Wine/Proton works because it can be recompiled for every version of every Linux distro, whereas the average video game can't.
Honestly, somebody could have done something like this for "native" Linux but the incentives never really fell into place. It could even have been Valve, but I would guess they weighed the options and found this to be the one that gave them the widest compatibility without expecting too much of the game developers, many of whom were reluctant to make their games available on Steam at all.
The comparison with OS/2 only applies at a very surface level - and isn't even the whole reason why OS/2 failed when it had to compete with Windows. Among other things:
1. OS/2 could only run 16bit Windows applications at a time when Windows was switching to 32bit. Even the 16bit Windows applications were not 100% compatible and that is despite using Microsoft's code.
2. OS/2 had much worse hardware support than Windows as everyone was targeting Windows. On the other hand IBM as a whole never put much effort towards OS/2.
3. OS/2 Windows support had applications either run inside an isolated environment or they looked "alien" next to OS/2 applications at a time when GUIs were still trying to look consistent. While this is also the case with Wine/Proton, the focus on games makes this point moot (and people do not seem to care as much about GUI consistency these days).
> Now with Windows based handhelds, Valve will learn what happened to netbooks.
So far every single Windows handheld review i've seen that compares it to Steam Deck mentions both how the UX is worse than Steam Deck and games are -ironically- more likely to have issues on the Windows-based one. The only two saving graces for Windows handhelds is that they tend to be faster (but only when running at full throttle which limits their battery lifetime - Steam Deck runs faster at lower watts for better battery lifetime) and that anticheat rootkits work on the Windows handhelds whereas they do not work on Steam.
And you also forget that Valve did try to get game developers target Linux and put a lot of effort in the ecosystem for literally years before making Proton, yet developers largely ignored that.
Turning GNU/Linux into Windows/Linux won't make it work, regardless.
Microsoft is already half way there with WSL, as soon as they realised folks rather buy Apple gear for UNIX experience, instead of supporting Linux OEMs.
"Runs Windows better than Windows" didn't work last time, and won't now.
And if XBox really goes full speed ahead as cross platform brand, as the console rumor mill has been discussing, lets see how many Microsoft owned studios stuff keep landing on Steam.

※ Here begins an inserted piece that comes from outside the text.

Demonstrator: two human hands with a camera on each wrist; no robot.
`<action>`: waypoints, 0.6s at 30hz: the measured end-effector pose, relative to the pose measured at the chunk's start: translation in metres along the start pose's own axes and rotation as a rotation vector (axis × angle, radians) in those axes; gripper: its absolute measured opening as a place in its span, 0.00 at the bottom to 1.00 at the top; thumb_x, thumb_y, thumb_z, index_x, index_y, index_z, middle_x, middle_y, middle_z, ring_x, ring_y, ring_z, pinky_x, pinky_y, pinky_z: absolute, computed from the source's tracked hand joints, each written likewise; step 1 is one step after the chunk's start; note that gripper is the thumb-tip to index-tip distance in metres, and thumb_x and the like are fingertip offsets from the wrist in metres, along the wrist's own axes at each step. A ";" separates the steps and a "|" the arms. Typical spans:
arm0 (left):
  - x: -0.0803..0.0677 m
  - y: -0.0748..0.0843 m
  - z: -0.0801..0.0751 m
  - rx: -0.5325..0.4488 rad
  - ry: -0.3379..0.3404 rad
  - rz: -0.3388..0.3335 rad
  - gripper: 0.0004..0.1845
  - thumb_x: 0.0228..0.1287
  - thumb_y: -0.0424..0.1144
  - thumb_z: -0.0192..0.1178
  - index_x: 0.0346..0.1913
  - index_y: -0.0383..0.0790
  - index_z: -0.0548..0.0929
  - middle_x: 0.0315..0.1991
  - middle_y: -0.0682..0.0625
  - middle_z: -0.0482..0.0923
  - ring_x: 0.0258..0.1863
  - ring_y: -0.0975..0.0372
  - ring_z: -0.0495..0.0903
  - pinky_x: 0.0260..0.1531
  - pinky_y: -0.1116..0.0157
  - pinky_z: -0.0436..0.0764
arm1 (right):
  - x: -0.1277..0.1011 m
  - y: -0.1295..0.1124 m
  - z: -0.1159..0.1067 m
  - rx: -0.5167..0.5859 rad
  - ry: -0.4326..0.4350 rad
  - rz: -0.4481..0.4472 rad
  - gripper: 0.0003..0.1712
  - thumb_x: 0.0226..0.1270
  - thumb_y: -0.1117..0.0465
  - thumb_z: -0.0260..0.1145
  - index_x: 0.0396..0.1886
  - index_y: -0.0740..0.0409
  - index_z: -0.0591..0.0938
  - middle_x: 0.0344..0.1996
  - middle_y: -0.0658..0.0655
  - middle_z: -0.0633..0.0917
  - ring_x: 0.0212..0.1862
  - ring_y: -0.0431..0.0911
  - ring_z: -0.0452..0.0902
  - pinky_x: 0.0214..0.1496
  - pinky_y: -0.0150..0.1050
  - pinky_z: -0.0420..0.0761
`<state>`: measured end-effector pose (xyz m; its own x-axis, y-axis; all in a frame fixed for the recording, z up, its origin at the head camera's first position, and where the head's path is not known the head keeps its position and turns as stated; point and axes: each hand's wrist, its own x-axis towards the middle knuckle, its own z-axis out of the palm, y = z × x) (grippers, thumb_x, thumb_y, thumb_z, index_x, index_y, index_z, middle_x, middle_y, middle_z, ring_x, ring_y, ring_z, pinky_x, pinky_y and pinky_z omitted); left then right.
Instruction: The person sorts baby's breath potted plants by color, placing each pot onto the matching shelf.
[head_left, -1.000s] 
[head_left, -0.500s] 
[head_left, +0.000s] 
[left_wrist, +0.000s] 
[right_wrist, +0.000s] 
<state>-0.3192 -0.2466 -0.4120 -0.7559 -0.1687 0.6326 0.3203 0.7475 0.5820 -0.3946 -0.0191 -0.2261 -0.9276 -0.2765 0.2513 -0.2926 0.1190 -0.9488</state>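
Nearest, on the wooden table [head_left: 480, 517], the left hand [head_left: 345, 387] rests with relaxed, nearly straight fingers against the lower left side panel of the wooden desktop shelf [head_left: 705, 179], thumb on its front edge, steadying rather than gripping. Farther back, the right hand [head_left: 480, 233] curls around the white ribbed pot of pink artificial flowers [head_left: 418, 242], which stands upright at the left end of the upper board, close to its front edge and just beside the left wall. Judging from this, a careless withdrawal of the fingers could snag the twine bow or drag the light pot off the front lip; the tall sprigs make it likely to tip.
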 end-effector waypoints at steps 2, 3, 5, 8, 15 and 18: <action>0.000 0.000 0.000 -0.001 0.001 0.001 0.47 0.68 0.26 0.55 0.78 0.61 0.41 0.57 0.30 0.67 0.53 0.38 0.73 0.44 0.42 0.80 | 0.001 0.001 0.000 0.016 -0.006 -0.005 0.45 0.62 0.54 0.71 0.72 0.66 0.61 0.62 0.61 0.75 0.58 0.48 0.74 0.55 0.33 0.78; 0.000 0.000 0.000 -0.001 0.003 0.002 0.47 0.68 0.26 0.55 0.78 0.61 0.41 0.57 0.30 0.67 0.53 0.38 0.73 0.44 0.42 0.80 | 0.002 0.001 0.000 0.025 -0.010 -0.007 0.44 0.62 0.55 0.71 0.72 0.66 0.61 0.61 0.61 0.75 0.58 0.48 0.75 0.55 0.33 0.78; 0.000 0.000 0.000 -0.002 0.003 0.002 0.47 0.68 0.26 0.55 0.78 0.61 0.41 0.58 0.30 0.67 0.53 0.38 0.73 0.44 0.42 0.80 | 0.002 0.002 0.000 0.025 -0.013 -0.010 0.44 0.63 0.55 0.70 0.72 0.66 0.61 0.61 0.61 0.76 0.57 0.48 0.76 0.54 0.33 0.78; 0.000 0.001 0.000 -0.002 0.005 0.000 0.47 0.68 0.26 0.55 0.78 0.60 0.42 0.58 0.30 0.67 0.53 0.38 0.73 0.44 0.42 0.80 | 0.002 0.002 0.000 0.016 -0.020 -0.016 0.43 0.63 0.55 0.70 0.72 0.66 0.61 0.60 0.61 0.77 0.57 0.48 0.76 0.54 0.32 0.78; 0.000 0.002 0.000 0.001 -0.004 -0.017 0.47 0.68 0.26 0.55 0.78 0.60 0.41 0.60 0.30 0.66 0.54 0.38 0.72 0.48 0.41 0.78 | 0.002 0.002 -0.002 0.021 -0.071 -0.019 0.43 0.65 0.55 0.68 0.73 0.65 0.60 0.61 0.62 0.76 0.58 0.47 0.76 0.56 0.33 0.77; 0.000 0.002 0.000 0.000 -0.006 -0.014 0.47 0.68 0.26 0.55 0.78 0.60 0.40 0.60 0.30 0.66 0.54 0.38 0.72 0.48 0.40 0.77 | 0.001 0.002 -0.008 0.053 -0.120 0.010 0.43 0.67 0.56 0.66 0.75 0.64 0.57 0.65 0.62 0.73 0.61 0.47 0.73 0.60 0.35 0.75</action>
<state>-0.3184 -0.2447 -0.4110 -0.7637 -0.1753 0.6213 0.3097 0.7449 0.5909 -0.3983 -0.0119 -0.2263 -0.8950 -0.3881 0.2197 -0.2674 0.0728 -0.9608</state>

> Turning GNU/Linux into Windows/Linux won't make it work, regardless.
It already works, i play games every day, pretty much all games i play are Windows games and i can count on my hands the number of times i booted on actual Windows the last three years.
Porting games from Android/NDK into GNU/Linux is relatively a child's play.
Playstation OS is also POSIX friendly.
Finally every serious middleware engine supports GNU/Linux.
Still the amount of studios that care about GNU/Linux is almost zero.
With Valve, there are no reasons to bother at all as a studio, target Windows/DirectX, let Valve do the work, collect the money with zero additional effort.
Now with Windows based handhelds, Valve will learn what happened to netbooks.